## Recorded data
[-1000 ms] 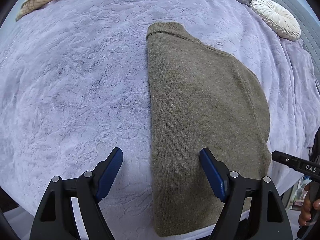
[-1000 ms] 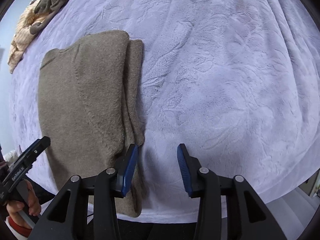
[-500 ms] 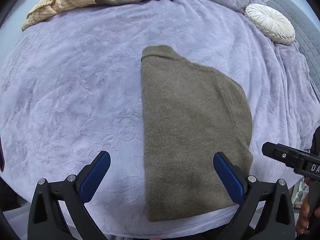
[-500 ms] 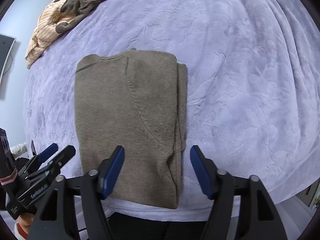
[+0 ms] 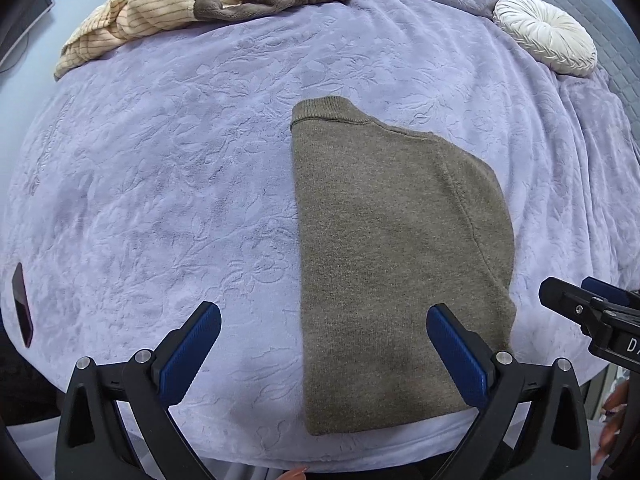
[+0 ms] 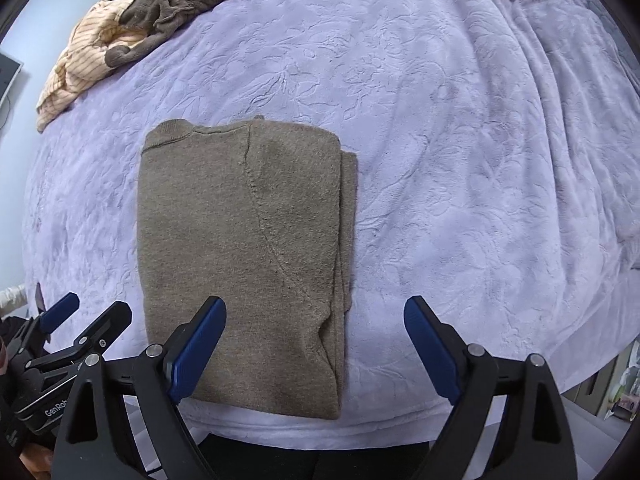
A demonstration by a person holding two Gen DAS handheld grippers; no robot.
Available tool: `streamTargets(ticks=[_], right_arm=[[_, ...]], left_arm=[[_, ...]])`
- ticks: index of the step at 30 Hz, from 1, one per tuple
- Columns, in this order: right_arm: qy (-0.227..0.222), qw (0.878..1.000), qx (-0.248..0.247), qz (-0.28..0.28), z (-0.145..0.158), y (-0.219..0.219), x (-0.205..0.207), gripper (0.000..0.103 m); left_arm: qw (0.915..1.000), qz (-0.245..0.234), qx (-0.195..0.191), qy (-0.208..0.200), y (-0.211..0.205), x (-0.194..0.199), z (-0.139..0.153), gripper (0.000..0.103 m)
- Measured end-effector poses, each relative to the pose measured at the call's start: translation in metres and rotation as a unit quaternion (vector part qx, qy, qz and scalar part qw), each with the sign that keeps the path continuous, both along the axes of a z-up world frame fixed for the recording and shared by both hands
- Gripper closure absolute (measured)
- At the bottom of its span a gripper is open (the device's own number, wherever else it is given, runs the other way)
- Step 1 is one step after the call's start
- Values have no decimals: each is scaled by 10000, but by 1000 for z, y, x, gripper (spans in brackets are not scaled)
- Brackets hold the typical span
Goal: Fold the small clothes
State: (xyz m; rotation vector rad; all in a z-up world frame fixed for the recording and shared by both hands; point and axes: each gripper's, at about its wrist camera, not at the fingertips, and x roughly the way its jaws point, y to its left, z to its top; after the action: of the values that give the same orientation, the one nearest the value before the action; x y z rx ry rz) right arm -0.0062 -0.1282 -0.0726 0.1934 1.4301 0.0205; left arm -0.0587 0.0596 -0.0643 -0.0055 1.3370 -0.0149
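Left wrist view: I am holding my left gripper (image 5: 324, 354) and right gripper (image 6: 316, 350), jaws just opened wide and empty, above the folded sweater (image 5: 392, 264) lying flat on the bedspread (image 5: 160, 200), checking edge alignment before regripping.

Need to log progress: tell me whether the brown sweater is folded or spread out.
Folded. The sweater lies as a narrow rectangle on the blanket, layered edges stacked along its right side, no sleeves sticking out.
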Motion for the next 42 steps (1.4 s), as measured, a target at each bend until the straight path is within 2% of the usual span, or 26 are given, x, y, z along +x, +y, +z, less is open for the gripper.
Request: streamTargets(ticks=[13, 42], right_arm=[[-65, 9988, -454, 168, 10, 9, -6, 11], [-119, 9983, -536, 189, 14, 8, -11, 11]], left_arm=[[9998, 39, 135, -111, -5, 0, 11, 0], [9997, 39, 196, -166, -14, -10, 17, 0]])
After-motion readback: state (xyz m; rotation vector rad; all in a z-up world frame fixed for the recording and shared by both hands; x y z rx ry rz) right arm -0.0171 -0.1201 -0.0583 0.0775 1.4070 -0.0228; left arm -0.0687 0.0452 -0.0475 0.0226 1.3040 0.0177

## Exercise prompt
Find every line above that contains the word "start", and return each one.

## Reply
- Measured end-effector poses, each relative to the pose measured at the call's start: translation in metres and rotation as a unit quaternion (vector part qx, qy, qz and scalar part qw), each with the sign that keeps the path continuous, both along the axes of a z-up world frame fixed for the recording and shared by both hands
- Step 1 is one step after the call's start

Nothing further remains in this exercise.